Later, we take a shuttle east for a brief adventure below the rim. Myself and the boys plunge towards the towering desert. At seven thousand feet there is no sense of coolness, falling a few hundred feet in the next half hour is parching. Herself, meanwhile, relaxes by reading horror stories helpfully posted by the park authorities, telling how hikers have managed to do themselves to death by underestimating the power of the landscape. Things aren’t helped by a family foursome, whom we passed as they ascended, clearly noting our casual footwear and the boys’ black teeshirts. They ponder loudly at the top on whether they should call the rescue services given that such an ill-equipped a party as us couldn’t hope to make it out alive. We do, of course, the boys bounding up to the rim while I manage to plod home by myself.

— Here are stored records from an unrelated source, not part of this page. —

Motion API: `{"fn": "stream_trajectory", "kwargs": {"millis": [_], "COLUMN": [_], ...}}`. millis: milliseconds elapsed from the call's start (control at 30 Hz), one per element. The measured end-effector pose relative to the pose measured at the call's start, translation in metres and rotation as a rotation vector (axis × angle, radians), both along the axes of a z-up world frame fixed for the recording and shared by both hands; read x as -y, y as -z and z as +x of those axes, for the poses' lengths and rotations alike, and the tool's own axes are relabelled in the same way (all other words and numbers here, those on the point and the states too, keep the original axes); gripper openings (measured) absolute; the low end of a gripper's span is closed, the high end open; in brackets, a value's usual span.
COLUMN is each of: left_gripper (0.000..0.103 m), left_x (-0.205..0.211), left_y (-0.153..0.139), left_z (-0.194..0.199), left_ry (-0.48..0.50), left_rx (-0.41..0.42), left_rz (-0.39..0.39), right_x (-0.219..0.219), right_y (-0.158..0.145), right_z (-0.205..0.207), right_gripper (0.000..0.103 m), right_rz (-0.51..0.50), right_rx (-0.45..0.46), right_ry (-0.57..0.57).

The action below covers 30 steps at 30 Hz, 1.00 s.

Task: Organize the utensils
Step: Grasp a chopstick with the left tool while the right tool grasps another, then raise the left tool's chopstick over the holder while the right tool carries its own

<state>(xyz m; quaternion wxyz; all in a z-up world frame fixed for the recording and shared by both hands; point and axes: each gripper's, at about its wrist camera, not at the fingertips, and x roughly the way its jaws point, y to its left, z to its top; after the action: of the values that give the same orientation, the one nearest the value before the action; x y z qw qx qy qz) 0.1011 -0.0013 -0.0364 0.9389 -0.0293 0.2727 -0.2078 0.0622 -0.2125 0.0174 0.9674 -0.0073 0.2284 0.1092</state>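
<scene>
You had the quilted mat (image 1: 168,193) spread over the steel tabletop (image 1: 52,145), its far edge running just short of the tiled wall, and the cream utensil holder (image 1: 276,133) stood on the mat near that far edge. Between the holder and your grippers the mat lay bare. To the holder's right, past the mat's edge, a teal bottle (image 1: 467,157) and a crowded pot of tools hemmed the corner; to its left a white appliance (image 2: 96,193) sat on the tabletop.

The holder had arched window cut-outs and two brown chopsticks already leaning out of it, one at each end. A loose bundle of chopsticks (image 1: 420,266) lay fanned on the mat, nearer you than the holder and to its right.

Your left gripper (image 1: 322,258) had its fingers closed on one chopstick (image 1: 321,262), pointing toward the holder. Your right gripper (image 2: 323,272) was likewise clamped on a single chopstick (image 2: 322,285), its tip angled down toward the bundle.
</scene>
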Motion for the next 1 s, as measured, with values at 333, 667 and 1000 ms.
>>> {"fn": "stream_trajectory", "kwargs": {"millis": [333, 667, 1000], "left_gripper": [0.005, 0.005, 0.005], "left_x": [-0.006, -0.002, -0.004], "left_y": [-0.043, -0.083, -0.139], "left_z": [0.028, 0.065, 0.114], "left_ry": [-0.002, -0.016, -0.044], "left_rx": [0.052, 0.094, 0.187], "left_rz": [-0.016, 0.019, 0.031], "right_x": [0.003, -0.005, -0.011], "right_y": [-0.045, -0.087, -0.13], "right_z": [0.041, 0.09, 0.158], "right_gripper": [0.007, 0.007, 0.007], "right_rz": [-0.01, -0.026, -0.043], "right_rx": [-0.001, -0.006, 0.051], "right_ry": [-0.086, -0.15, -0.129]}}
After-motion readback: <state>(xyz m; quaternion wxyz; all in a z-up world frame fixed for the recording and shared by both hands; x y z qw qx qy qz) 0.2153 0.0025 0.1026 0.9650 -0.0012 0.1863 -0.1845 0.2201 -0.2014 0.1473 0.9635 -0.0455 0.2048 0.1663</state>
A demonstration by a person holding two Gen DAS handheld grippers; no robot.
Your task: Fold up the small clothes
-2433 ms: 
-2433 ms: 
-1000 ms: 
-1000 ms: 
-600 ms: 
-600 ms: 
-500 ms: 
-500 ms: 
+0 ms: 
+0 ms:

We stop for drinks at El Tovar – the hotel for the top brass which successfully mingles elegance with rustic wilderness charm. The waiter from West Virginia cheerfully tells me I’m like Mick Jagger, but without the wrinkles. I laugh, causing more wrinkles, and get myself upgraded to Pierce Brosnan. “Why Pierce was here just last month, sitting right over there at the bar.” Small world. We return for our evening meal, although there’s a long queue. But it’s worth it to upgrade from the Maswik canteen to a proper restaurant within sight of the rim. A restaurant on the edge of the universe – in a way.